War in Ukraine, day 675 | At least 14 dead in attack in Russia, day after massive strikes in Ukraine

(Moscow) Moscow accused the Ukrainian army of an attack that left 14 dead, including two children, and 108 injured on Saturday in Belgorod, a Russian town near the border, the day after massive strikes killed 39 people in Ukraine .




“According to the latest information, 12 adults and two children died in Belgorod,” the Russian Emergency Situations Ministry said on Telegram, adding that “108 people, including 15 children, were injured.”

Images posted online show cars on fire, buildings with broken windows, as well as columns of black smoke rising on the horizon.

PHOTO FROM TELEGRAM, RUSSIAN MINISTRY OF EMERGENCY SITUATIONS, VIA ASSOCIATED PRESS

Images, published by the authorities, show cars on fire and buildings with broken windows.

Ukraine regularly carries out strikes in Russia, particularly in the regions closest to its territory, but their toll is generally much lower.

The Ministry of Defense assured that this attack would not go “unpunished”.

Russian forces managed to intercept two missiles and “most” of the rockets launched against the city, he added, which avoided an “infinitely more serious” death toll.

However, several rockets and missile debris fell on Belgorod, he said.

Russian President Vladimir Putin was “informed” of this attack on “residential neighborhoods,” said Kremlin spokesperson Dmitri Peskov, according to Russian agencies.

Kyiv has not yet reacted to the Russian accusations.

Earlier, the governor of the Belgorod region, Vyacheslav Gladkov, reported the death of two children during a Ukrainian strike in the regional capital.

The authorities did not specify whether these victims were included in the toll communicated by the ministry, or if they were separate strikes.

For his part, the governor of the Russian border region of Bryansk, Alexandre Bogomaz, claimed that a Ukrainian attack had killed “a child born in 2014”.

Bodies pulled out of the rubble

Ukraine was still counting its dead on Saturday, after intense strikes by Russia the day before on several cities, including the capital Kyiv, which killed 39 people and injured dozens of others.

The wave of attacks, one of the most violent since the start of the war almost two years ago, targeted buildings, a maternity ward and even a shopping center, but also industrial and military infrastructures.

PHOTO YEVHEN TITOV, ASSOCIATED PRESS

Firefighters work to put out a fire after a Russian attack in Kharkiv, Ukraine.

“At present, there are unfortunately 39 dead” across the country, Ukrainian President Volodymyr Zelensky announced on Saturday, adding that around a hundred people had been injured.

“Nearly 120 towns and villages were affected,” he said, adding that search operations were continuing.

In Kyiv alone, at least 16 people were killed on Friday, according to the local administration.

Bodies continued to be pulled out of the rubble on Saturday in this city, where deadly attacks had become rarer in recent months.

This attack was “the most significant in terms of civilian victims,” said Kyiv Mayor Vitali Klitschko on Saturday, who declared a “day of mourning” for the 1er January.

Air Force spokesman Yuri Ignat called it the “most massive missile attack” of the conflict, excluding the first days of the war.

Aid running out of steam

Friday’s Russian strikes drew strong international condemnation, with the UN secretary-general speaking out against “appalling attacks”.
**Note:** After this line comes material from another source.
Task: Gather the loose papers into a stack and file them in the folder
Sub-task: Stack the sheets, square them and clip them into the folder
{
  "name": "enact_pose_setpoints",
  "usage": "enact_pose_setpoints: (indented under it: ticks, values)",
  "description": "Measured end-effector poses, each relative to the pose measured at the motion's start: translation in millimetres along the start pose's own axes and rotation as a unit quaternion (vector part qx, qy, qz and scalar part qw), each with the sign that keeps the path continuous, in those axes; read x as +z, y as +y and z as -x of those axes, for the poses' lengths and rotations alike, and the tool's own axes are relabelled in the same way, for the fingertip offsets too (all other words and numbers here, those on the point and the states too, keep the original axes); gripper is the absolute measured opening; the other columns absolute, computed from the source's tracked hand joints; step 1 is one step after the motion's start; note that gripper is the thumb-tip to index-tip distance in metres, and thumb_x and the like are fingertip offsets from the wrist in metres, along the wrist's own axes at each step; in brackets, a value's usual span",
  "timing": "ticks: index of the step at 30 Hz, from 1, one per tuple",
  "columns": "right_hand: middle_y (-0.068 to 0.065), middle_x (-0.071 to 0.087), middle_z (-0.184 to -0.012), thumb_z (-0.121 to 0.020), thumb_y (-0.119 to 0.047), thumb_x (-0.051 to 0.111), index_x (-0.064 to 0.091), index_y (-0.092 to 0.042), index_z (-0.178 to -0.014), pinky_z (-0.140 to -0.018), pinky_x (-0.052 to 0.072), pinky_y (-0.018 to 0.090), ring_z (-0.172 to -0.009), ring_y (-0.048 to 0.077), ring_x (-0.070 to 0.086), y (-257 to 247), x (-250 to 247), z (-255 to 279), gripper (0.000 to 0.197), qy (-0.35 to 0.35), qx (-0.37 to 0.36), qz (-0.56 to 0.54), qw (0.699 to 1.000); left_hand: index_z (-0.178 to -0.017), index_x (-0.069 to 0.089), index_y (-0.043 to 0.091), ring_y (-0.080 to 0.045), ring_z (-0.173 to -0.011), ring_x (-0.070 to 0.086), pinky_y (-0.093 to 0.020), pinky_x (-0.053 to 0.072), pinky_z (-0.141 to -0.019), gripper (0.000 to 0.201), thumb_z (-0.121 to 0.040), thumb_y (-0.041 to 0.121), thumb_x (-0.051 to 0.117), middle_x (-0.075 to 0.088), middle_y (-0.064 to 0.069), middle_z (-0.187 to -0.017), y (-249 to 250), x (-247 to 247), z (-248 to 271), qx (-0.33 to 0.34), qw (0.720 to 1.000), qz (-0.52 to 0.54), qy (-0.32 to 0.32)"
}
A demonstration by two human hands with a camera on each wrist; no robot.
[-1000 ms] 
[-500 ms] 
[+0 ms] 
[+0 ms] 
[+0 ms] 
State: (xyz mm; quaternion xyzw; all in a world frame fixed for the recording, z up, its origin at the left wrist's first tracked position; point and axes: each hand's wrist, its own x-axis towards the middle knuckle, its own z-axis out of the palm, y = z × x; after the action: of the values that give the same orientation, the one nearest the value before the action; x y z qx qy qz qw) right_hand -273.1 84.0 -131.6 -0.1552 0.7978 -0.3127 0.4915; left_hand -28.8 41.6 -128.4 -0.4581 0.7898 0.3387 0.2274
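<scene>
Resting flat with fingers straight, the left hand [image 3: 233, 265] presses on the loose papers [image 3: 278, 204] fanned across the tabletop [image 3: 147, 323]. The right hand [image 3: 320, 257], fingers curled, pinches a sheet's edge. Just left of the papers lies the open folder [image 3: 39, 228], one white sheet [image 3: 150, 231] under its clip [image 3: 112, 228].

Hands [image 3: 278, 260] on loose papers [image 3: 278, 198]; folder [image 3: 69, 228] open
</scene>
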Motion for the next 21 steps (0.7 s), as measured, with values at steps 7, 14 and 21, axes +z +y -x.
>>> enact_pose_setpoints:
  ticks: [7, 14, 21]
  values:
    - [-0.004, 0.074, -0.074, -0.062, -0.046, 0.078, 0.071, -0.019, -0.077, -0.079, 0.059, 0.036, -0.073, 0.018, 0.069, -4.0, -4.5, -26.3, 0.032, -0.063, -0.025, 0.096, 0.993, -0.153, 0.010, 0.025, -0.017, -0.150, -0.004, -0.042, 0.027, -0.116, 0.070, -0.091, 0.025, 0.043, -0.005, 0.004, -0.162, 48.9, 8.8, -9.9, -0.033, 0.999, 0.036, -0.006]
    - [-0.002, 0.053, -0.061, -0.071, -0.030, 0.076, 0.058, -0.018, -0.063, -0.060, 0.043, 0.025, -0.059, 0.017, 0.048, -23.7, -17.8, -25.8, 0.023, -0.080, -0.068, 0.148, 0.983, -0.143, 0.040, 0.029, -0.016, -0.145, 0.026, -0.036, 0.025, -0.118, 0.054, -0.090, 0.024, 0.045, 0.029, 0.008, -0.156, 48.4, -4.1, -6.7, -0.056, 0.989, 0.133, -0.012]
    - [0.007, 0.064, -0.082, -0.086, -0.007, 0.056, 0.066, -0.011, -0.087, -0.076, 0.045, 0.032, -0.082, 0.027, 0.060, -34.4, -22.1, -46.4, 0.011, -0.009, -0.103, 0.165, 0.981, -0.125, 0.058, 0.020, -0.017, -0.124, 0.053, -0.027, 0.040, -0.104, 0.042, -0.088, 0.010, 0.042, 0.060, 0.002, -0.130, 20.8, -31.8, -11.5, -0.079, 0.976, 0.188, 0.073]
These attacks end a difficult year for Ukraine, marked by the failure of its summer counter-offensive and a revival of Moscow’s forces, who this week claimed the capture of the town of Marinka on the eastern front.

This news is all the more worrying for Kyiv as Western aid is starting to run out of steam, in Europe as well as in the United States, raising the risk of a drying up of the flow of munitions and funds.

On Saturday, Volodymyr Zelensky launched a new appeal to his allies, assuring that arming Ukraine is “a way to protect lives”.

“Each manifestation of Russian terror proves that we cannot wait to provide assistance to those who are fighting,” he pleaded.

Words which echo those of his American counterpart Joe Biden, who called on his country’s elected officials to “act without further delay” to bring help to Kyiv.

Washington has just released a new tranche of $250 million, the last without a new vote in Congress, which is refusing for the moment to allocate more aid.

Hungarian Prime Minister Viktor Orban vetoed a new EU aid package, a problem that Europeans hope to resolve at a summit in early February 2024.

Poland, a NATO member country, denounced on Friday a “violation” of its airspace “by a cruise missile”, calling on Russia to “immediately cease this type of operation”.

In November 2022, a Ukrainian missile fell on the Polish village of Przewodow, near Ukraine, killing two civilians and briefly sparking fears of an extension of the conflict.